- _Problem details_
Find the line with "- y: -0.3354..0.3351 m" and the line with "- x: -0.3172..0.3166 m" in the entries below; output exactly those two lines, every line between them, and no others.
--- START ---
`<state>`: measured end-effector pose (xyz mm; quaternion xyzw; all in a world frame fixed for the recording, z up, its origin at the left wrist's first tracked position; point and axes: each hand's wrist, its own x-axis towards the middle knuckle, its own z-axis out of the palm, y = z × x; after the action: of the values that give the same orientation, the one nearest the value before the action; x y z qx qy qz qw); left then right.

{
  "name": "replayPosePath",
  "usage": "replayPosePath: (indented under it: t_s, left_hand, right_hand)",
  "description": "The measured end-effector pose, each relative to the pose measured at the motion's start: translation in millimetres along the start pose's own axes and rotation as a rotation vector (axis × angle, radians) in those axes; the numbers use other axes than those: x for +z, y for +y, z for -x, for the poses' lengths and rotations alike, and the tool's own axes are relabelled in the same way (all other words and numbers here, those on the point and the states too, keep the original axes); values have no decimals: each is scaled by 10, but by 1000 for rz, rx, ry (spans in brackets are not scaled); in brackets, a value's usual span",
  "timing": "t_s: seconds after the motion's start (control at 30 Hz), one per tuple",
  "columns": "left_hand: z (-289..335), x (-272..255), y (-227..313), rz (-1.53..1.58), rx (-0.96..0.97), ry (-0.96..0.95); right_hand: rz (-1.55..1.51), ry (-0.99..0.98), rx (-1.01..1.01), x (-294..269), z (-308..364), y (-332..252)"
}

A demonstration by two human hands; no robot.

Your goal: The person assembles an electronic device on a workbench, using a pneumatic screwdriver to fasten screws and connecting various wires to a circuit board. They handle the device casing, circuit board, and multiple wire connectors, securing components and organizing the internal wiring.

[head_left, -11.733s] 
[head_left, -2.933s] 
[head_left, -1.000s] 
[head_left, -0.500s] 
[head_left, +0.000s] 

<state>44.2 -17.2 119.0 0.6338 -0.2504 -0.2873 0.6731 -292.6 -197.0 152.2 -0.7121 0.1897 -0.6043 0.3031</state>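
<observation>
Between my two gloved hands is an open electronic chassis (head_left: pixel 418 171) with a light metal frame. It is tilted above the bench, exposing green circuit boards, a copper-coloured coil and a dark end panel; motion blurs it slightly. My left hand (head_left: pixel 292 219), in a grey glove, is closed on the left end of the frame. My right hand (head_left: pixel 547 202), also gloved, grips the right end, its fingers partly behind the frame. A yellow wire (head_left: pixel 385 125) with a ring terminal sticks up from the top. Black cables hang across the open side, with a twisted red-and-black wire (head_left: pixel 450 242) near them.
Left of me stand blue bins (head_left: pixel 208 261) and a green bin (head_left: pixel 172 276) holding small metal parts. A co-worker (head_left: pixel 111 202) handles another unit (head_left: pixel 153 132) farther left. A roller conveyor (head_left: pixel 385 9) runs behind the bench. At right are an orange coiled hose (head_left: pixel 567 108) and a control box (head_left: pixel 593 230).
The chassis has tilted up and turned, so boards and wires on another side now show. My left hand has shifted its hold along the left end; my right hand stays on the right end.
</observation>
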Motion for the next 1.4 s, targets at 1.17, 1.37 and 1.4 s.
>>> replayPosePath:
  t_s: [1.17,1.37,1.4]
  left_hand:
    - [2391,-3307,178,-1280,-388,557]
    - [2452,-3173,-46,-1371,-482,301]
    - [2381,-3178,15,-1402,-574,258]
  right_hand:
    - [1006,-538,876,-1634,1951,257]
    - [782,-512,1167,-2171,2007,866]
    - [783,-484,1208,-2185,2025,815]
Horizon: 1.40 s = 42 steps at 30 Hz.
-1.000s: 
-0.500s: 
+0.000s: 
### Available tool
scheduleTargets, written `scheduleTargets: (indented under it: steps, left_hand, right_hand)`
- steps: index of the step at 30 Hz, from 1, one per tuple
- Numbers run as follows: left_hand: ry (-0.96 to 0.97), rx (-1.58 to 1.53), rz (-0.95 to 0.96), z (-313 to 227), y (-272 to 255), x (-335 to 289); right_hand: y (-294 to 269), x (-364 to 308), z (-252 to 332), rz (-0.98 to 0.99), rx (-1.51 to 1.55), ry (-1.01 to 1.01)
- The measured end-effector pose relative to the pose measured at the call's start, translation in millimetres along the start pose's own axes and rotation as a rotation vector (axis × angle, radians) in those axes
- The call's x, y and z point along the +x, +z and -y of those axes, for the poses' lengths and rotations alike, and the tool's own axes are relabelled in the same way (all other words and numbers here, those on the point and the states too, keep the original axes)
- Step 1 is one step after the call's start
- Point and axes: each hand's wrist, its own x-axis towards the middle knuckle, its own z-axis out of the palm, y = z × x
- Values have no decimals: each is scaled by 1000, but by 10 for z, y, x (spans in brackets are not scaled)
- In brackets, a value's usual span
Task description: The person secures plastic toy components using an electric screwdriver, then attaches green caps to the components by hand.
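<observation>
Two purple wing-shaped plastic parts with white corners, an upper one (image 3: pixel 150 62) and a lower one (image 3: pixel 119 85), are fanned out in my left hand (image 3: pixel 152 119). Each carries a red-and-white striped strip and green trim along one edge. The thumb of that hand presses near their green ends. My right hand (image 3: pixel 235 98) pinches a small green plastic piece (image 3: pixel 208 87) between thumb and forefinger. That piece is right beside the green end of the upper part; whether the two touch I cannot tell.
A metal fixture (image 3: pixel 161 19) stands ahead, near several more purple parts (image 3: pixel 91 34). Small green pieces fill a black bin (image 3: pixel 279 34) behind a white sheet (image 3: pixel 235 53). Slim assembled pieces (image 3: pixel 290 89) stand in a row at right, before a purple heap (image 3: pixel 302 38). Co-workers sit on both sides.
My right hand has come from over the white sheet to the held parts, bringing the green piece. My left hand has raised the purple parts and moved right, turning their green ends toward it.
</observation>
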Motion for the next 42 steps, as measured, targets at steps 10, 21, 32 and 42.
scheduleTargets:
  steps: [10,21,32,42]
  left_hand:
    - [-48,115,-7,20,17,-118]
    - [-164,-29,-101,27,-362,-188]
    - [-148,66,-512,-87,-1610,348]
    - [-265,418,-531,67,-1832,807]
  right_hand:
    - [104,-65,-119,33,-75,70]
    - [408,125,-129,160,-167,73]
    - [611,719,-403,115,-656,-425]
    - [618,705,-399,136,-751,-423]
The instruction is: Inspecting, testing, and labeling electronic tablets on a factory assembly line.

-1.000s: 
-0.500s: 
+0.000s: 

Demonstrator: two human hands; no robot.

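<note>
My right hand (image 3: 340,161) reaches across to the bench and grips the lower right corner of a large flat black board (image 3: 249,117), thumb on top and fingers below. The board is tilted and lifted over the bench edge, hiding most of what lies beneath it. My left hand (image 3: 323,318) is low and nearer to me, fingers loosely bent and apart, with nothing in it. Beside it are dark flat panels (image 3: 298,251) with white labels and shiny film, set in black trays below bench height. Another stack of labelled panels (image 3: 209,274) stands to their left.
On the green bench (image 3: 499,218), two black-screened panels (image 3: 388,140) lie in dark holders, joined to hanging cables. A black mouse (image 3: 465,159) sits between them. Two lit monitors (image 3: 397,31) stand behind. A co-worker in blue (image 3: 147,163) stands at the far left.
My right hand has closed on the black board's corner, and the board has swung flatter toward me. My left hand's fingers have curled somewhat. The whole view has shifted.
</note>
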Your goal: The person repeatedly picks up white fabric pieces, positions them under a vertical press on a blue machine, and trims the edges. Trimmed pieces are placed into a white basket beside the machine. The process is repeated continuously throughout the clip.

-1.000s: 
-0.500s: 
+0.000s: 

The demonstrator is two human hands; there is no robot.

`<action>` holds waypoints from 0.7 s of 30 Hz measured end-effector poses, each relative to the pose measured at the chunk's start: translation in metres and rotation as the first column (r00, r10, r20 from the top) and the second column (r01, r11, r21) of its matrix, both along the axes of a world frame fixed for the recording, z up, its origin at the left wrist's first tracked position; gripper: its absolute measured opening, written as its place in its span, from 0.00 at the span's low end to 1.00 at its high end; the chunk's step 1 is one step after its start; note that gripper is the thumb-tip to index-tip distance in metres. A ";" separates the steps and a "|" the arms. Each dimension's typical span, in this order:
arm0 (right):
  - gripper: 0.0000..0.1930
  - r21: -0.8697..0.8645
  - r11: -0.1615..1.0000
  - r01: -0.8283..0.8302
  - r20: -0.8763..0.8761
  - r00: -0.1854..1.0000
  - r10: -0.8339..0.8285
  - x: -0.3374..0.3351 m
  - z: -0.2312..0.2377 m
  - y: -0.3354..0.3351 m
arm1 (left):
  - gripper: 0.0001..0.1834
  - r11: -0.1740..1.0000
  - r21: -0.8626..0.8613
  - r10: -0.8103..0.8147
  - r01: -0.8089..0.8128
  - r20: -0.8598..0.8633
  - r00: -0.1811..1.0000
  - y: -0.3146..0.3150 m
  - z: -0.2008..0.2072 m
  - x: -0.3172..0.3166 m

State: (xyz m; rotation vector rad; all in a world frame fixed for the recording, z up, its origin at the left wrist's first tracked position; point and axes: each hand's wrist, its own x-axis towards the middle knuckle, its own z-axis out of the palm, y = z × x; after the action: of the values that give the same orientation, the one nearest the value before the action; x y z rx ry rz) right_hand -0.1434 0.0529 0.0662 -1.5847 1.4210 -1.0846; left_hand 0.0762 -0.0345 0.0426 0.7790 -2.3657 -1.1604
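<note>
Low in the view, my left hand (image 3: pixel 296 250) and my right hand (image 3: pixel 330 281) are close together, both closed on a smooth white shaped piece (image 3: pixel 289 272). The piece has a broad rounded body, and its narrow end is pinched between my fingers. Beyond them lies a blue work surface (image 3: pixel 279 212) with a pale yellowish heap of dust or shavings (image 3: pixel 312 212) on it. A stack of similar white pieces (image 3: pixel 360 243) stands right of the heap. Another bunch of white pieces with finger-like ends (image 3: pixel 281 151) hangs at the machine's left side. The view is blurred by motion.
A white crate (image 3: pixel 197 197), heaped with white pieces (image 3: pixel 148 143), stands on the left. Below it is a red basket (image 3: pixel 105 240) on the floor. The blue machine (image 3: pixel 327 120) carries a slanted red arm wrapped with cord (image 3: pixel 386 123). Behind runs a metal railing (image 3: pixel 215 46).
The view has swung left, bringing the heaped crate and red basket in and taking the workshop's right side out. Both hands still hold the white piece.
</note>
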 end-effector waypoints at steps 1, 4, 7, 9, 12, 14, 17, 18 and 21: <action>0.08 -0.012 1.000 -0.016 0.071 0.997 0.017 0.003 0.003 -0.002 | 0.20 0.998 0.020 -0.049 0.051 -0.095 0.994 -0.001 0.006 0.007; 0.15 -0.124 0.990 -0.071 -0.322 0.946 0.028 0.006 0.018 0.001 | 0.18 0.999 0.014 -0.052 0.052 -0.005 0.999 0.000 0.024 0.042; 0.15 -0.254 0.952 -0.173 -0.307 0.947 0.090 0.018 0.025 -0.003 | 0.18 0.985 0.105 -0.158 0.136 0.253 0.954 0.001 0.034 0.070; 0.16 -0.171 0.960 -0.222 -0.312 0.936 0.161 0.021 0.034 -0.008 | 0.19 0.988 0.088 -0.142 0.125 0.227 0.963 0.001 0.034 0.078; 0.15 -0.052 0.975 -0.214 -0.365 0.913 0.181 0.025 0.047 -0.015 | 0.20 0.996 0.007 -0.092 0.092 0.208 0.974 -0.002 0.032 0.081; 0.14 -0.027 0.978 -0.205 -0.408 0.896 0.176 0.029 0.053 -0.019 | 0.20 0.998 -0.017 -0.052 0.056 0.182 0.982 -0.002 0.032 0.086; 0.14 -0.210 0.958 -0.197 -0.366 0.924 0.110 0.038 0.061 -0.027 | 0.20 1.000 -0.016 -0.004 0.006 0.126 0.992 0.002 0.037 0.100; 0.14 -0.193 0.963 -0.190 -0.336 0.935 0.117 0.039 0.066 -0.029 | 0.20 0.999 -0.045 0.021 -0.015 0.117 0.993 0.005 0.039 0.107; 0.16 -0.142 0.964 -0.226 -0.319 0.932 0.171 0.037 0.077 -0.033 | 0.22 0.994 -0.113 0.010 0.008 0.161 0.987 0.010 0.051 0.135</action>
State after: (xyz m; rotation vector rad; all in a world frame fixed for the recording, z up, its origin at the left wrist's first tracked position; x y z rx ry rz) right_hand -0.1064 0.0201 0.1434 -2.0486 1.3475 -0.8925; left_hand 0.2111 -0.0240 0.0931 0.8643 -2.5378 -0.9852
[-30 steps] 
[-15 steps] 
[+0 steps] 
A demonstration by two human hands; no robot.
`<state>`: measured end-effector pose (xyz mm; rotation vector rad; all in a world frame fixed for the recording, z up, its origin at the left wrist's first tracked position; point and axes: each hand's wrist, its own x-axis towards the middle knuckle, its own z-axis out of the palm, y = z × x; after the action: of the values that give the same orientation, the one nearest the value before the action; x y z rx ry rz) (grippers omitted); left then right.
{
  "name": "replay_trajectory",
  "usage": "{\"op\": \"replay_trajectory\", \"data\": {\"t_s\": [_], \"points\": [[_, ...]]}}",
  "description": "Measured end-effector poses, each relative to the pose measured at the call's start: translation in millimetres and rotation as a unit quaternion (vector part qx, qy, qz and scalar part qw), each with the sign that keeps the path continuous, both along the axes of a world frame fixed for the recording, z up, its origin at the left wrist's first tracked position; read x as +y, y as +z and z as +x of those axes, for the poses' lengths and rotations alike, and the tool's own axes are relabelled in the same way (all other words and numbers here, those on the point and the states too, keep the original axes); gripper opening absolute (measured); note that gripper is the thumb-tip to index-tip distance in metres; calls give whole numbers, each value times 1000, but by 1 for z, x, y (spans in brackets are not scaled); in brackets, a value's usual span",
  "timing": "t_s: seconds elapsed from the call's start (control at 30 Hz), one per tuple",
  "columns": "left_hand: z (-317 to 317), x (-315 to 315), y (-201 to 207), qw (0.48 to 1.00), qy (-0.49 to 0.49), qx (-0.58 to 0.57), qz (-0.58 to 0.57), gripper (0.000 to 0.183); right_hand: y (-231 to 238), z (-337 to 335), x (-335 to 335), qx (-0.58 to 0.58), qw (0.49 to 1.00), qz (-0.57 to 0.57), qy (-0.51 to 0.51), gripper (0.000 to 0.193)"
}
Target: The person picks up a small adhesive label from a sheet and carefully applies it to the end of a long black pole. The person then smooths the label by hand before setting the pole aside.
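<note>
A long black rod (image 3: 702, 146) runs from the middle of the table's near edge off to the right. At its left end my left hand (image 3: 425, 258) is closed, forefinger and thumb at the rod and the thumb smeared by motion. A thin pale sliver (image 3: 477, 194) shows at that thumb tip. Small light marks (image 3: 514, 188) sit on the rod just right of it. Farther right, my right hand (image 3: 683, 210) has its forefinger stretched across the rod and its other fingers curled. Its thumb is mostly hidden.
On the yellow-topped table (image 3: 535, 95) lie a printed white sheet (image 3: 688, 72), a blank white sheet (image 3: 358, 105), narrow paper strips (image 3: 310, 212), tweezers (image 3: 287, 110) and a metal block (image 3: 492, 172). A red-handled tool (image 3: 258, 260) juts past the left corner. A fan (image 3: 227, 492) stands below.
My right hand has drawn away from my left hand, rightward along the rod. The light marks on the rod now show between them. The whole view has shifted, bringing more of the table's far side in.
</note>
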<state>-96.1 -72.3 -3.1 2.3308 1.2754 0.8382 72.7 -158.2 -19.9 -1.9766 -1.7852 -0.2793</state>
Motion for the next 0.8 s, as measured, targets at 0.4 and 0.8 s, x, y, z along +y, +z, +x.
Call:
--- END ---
- _Answer to this task_
  - y: -0.3354..0.3351 m
arm1 (left):
  - gripper: 0.0001..0.1834
  - r11: -0.1740..1.0000
  - r21: -0.8626..0.8613
  - r10: -0.8103..0.8147
  - r01: -0.8089..0.8128
  - r20: -0.8598..0.8633
  - r00: -0.1811..1.0000
  - y: -0.3146..0.3150 m
  - z: -0.2008..0.2072 m
  - x: -0.3172..0.3166 m

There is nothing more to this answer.